È morto a un mese dal compimento dei 100 anni Egidio Teruzzi, classe 1926, figura storica della Resistenza brugherese. Lascia i figli Donatella e Carlo, la sorella Rita e i parenti tutti. «L’Anpi ha voluto rendere omaggio al suo funerale con la bandiera che lui stesso ci aveva donato», spiega Rosolino Croce, presidente della sezione cittadina dell’Associazione Nazionale Partigiani d’Italia. «Ho conosciuto Egidio un paio d’anni fa – ricorda Croce – quando lo abbiamo intervistato con l’associazione di ricerca storica Papaveri Rossi. Nonostante l’età avanzata, la sua memoria non era annebbiata e ci ha consegnato frammenti di ricordi del periodo bellico».

Brigata del popolo

Uomo semplice e schivo, Teruzzi ricoprì tuttavia un ruolo di primo piano nella lotta di Liberazione. Fu infatti il fondatore e l’anima della 27ª “Brigata del Popolo”, distinguendosi in numerose azioni come «partigiano combattente». Tra i suoi ricordi, riferisce Croce, affioravano spesso i confronti, talvolta accesi, con lo storico esponente della fazione “rossa” Ferdinando Mandelli: divergenze dialettiche che sfumavano sempre in un’unità d’intenti e in una stretta collaborazione per l’obiettivo comune di liberare l’Italia dal nazifascismo.

Persona riservata

Chi lo ha conosciuto ricorda come Teruzzi minimizzasse sempre il proprio contributo, sostenendo di aver fatto solo «quello che chiunque avrebbe fatto in quel periodo». Una riservatezza mantenuta anche nel dopoguerra, restando lontano dal palcoscenico dei comizi dove, confidava a Croce, “spesso sale al microfono chi la Resistenza non l’ha neppure vissuta”. Al contrario, Egidio preferiva coltivare e raccontare la memoria dello spirito antifascista di don Giuseppe Camagni, parroco a San Bartolomeo dal 1921 al 1957.

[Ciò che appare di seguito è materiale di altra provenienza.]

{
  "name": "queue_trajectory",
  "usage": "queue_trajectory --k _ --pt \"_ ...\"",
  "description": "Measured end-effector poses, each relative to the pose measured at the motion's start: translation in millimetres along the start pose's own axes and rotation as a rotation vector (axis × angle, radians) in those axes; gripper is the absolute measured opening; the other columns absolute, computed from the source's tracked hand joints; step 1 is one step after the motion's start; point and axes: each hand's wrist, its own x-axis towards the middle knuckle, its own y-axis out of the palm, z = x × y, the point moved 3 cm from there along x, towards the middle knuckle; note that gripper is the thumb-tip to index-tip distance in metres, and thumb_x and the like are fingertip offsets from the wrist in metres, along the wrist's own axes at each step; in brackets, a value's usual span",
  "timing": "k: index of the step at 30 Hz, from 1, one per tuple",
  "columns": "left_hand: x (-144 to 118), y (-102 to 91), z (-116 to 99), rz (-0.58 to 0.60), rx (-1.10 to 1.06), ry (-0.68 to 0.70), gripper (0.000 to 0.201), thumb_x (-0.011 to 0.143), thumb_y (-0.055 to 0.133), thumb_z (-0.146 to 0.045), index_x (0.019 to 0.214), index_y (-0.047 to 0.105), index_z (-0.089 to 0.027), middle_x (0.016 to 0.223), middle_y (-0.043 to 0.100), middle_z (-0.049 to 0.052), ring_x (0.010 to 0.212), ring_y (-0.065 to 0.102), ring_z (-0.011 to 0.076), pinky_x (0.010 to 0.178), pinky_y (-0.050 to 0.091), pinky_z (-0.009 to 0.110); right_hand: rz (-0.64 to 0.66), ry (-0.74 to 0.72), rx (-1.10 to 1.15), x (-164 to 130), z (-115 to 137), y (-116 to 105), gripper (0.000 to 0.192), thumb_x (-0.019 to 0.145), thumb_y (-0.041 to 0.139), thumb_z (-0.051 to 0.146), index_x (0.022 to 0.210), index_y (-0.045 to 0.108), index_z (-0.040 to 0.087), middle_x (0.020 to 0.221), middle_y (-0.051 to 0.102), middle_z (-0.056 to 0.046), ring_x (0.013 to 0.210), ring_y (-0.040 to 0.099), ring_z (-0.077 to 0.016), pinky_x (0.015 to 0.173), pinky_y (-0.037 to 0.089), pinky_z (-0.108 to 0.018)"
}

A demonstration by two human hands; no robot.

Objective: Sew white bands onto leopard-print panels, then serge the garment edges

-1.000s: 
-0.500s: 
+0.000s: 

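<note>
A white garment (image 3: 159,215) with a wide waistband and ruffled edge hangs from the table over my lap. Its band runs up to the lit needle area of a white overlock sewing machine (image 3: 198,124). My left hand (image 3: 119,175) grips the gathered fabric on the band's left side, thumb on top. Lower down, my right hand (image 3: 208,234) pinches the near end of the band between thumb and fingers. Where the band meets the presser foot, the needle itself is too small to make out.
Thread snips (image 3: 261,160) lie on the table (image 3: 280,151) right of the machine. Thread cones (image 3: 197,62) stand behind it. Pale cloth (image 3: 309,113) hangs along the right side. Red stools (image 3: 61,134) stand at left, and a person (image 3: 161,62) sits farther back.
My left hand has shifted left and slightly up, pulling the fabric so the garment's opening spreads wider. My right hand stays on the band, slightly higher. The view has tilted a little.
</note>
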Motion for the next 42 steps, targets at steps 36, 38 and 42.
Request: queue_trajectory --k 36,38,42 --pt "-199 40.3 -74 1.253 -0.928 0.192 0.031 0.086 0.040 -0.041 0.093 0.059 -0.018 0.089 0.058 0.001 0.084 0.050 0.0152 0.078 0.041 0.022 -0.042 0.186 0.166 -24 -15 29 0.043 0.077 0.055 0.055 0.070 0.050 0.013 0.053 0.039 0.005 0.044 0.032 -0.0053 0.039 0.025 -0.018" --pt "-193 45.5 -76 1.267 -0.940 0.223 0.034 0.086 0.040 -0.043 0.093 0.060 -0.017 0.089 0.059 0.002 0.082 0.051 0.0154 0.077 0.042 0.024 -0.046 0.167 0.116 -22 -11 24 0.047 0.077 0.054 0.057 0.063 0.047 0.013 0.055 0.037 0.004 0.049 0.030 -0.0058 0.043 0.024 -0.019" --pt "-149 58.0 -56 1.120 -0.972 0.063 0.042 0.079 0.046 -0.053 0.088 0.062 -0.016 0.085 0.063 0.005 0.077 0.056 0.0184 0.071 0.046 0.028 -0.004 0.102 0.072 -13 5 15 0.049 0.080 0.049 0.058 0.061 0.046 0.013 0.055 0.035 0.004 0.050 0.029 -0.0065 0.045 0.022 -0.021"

Teruzzi era inoltre lo zio del padre del sindaco, Roberto Assi. Il primo cittadino ne conserva un ricordo di incontri familiari settimanali e l’orgoglio per un dettaglio storico non trascurabile: fu proprio tra le mura della casa di Egidio, in quella che oggi è via Martiri della Libertà, che venne cucito il vessillo blu della brigata, poi donato all’Anpi.

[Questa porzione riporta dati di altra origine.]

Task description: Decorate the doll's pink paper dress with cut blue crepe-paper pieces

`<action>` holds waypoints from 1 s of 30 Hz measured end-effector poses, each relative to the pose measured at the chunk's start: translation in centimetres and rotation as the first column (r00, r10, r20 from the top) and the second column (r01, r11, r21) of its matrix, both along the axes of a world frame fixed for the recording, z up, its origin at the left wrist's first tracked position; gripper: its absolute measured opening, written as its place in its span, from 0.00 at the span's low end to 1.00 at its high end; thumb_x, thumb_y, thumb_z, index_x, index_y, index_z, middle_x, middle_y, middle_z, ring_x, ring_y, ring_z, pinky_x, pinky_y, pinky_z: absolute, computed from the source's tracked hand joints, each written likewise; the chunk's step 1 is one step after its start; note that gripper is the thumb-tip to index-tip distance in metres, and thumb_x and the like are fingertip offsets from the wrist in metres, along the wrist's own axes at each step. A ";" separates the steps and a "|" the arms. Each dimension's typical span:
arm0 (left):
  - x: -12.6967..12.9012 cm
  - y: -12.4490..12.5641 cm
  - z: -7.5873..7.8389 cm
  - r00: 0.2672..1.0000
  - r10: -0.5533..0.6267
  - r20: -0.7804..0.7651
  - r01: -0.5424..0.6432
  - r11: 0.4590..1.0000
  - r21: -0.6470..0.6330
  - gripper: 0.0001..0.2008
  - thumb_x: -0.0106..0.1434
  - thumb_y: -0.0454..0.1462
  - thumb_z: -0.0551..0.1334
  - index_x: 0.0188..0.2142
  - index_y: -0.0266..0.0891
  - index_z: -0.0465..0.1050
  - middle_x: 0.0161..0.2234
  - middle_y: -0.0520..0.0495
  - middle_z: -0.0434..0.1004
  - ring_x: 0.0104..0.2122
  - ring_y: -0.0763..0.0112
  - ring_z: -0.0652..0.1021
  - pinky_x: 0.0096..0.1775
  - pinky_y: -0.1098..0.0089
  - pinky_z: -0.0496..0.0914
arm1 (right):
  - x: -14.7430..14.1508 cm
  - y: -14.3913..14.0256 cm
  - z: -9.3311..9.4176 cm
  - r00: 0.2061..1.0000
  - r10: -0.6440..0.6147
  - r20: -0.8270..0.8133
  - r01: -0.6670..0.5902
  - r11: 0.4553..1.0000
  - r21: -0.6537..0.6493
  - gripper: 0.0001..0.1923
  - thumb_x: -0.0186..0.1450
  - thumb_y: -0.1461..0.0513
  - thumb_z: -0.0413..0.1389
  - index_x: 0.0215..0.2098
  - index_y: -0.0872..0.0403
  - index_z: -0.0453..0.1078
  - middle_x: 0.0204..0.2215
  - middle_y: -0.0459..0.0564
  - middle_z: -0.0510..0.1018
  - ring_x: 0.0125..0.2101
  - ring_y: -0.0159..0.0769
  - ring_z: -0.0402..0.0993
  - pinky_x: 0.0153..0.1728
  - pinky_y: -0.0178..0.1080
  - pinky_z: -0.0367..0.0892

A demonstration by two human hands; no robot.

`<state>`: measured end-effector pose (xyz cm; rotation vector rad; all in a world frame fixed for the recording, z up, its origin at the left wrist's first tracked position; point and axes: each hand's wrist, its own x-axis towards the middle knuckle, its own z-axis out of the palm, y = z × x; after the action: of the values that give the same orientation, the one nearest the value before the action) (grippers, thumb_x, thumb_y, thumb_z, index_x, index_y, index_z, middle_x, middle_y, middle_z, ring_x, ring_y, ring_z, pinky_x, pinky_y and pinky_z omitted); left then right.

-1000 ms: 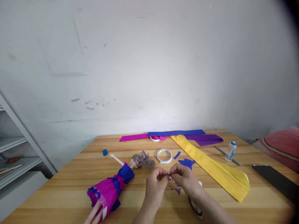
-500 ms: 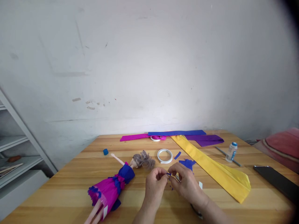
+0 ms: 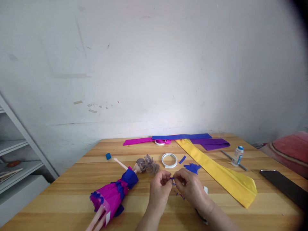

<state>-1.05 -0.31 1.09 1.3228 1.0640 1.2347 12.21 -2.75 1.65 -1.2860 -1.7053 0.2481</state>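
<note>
My left hand (image 3: 160, 189) pinches one end of a small blue paper strip (image 3: 172, 178) between thumb and forefinger. The fingertips of my right hand (image 3: 189, 186) close on the strip's other end, almost touching the left ones. Tiny blue scraps (image 3: 177, 193) lie on the wood just below the fingers. Beyond the right hand rest a crumpled blue piece (image 3: 192, 167) and a short blue strip (image 3: 182, 159). A dark curved object (image 3: 201, 217) pokes out under my right wrist, mostly hidden. Left of my hands lies a doll (image 3: 130, 178) in a magenta and blue paper dress.
On the wooden table (image 3: 72, 192) are a tape roll (image 3: 169, 160), a blue cap (image 3: 108, 156), a yellow strip (image 3: 216, 173), a glue bottle (image 3: 237, 156), a grey stick (image 3: 226, 154) and a black phone (image 3: 284, 186). Blue, magenta and purple strips (image 3: 183, 137) lie by the wall.
My fingertips have shifted slightly on the blue strip, which now shows straighter between them. More blue scraps are visible on the table below. The view has moved very slightly.
</note>
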 end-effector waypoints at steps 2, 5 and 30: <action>-0.1 -0.2 0.4 0.997 0.006 -0.073 -0.001 0.998 0.062 0.07 0.46 0.31 0.61 0.28 0.37 0.74 0.25 0.49 0.76 0.26 0.70 0.73 0.29 0.73 0.66 | 0.0 0.1 0.0 1.000 0.001 -0.012 -0.001 1.000 -0.008 0.09 0.53 0.70 0.49 0.25 0.53 0.69 0.20 0.44 0.70 0.21 0.30 0.63 0.23 0.32 0.56; -0.1 -0.5 1.0 0.988 0.013 -0.156 0.007 0.992 0.123 0.07 0.48 0.31 0.60 0.27 0.38 0.75 0.26 0.48 0.77 0.26 0.69 0.74 0.30 0.72 0.66 | 0.0 0.1 0.0 1.000 0.009 -0.015 -0.010 1.000 -0.021 0.09 0.53 0.71 0.50 0.25 0.53 0.69 0.20 0.44 0.70 0.22 0.30 0.64 0.24 0.32 0.56; -0.2 0.2 0.1 0.990 -0.019 0.143 0.061 0.954 -0.295 0.09 0.44 0.37 0.65 0.24 0.33 0.73 0.17 0.51 0.70 0.17 0.76 0.68 0.17 0.76 0.59 | 0.3 -0.3 0.2 0.985 0.132 0.111 -0.145 0.983 0.113 0.19 0.56 0.74 0.47 0.41 0.49 0.68 0.37 0.49 0.72 0.38 0.36 0.68 0.38 0.37 0.64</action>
<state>-1.20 -0.15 1.15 1.0072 1.0710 1.0706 12.50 -3.06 1.80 -1.1094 -1.8715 0.1599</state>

L’ultimo incontro con la sua bandiera

«Era legatissimo a quella bandiera – conferma Croce – tanto da chiederci, non molto tempo fa, di poterla vedere e toccare ancora una volta. Così, lo scorso 6 gennaio, in occasione della Messa dell’Epifania a San Bartolomeo alla quale eravamo presenti con la bandiera, lo abbiamo invitato a partecipare. È stato in quel momento, poche settimane fa, che ha potuto sfiorare per l’ultima volta quella stoffa». Una bandiera che resta oggi a testimonianza di un pezzo di storia che ha segnato Brugherio e l’Italia.